Below are the entries to work from; restate word for word the portion that opens with the line containing "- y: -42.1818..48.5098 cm" and closes with the line containing "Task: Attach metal", keeping both.

---

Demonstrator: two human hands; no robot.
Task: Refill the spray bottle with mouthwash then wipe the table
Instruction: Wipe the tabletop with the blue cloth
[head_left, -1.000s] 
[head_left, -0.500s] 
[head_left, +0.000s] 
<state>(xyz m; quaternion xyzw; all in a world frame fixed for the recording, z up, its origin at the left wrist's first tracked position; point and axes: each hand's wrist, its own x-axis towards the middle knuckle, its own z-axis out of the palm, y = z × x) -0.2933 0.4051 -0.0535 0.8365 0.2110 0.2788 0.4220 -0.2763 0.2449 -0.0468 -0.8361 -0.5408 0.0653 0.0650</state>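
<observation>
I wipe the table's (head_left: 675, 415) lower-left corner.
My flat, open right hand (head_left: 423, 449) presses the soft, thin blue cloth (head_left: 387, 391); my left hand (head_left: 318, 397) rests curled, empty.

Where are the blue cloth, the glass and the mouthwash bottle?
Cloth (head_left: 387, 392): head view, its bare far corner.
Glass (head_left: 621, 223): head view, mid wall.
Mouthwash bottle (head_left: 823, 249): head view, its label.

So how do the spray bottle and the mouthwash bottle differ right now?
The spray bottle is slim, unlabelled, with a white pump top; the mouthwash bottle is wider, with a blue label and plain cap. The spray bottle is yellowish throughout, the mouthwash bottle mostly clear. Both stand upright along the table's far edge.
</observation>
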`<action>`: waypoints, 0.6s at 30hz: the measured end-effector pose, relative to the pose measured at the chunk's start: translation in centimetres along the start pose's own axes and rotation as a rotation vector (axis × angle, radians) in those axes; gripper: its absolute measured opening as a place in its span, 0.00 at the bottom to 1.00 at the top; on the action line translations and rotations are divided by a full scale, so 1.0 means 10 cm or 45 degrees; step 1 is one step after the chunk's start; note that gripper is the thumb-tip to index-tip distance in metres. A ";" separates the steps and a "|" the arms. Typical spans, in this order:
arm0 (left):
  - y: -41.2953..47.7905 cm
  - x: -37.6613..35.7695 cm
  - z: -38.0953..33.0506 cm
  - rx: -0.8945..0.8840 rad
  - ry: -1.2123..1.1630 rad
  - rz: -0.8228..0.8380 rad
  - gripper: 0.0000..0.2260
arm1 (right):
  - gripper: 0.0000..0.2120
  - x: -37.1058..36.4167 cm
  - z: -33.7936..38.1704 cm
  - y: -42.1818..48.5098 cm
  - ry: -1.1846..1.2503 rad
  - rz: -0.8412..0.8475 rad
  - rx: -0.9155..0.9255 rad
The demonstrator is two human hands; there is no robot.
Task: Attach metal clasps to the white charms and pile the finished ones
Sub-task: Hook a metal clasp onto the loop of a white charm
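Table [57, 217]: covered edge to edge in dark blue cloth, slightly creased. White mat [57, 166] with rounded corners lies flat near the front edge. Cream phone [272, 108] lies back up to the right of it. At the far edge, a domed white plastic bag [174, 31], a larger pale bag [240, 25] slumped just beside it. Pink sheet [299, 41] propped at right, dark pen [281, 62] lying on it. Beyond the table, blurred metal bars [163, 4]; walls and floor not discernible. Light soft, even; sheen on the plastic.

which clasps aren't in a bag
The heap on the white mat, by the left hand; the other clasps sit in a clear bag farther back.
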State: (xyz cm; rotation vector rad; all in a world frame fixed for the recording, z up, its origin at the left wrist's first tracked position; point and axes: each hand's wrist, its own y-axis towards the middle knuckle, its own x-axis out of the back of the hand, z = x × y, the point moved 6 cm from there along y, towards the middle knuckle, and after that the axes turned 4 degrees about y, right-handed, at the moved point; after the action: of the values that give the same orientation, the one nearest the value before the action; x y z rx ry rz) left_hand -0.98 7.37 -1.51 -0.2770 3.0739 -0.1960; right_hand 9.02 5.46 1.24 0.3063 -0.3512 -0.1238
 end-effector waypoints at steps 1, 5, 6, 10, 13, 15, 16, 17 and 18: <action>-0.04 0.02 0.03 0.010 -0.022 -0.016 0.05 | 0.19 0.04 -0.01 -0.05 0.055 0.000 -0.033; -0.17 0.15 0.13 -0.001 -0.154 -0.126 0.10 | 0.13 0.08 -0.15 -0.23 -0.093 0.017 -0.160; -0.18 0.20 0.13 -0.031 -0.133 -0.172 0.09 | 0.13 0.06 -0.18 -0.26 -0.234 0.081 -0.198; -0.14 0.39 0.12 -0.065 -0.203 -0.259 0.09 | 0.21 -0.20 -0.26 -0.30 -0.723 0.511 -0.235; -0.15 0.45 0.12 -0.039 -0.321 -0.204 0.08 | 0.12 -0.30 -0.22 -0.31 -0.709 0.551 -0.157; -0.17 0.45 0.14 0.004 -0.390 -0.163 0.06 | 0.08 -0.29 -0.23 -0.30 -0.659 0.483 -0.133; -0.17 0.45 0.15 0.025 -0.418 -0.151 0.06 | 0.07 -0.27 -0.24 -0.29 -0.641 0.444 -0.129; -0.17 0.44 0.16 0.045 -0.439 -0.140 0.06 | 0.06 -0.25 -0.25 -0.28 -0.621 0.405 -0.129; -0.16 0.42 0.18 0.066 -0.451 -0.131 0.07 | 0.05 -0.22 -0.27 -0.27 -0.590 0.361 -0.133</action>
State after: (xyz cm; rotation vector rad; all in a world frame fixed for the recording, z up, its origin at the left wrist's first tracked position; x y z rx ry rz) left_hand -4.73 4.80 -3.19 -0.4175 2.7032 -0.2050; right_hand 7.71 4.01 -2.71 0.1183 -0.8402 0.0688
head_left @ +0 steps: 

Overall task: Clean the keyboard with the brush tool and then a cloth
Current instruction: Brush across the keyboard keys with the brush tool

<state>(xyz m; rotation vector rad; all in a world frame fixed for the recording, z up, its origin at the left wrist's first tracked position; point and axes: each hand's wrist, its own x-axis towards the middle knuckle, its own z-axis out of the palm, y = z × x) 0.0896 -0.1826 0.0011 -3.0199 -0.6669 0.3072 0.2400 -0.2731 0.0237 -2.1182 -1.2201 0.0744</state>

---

Response to the exercise:
  - y: -42.1818..48.5098 cm
  - ry: -1.1846..1.2503 rad
  - rz: -0.8412..0.8475 rad
  - rx: -0.9155..0.9255 rad
The demonstrator is two human hands; there is no robot.
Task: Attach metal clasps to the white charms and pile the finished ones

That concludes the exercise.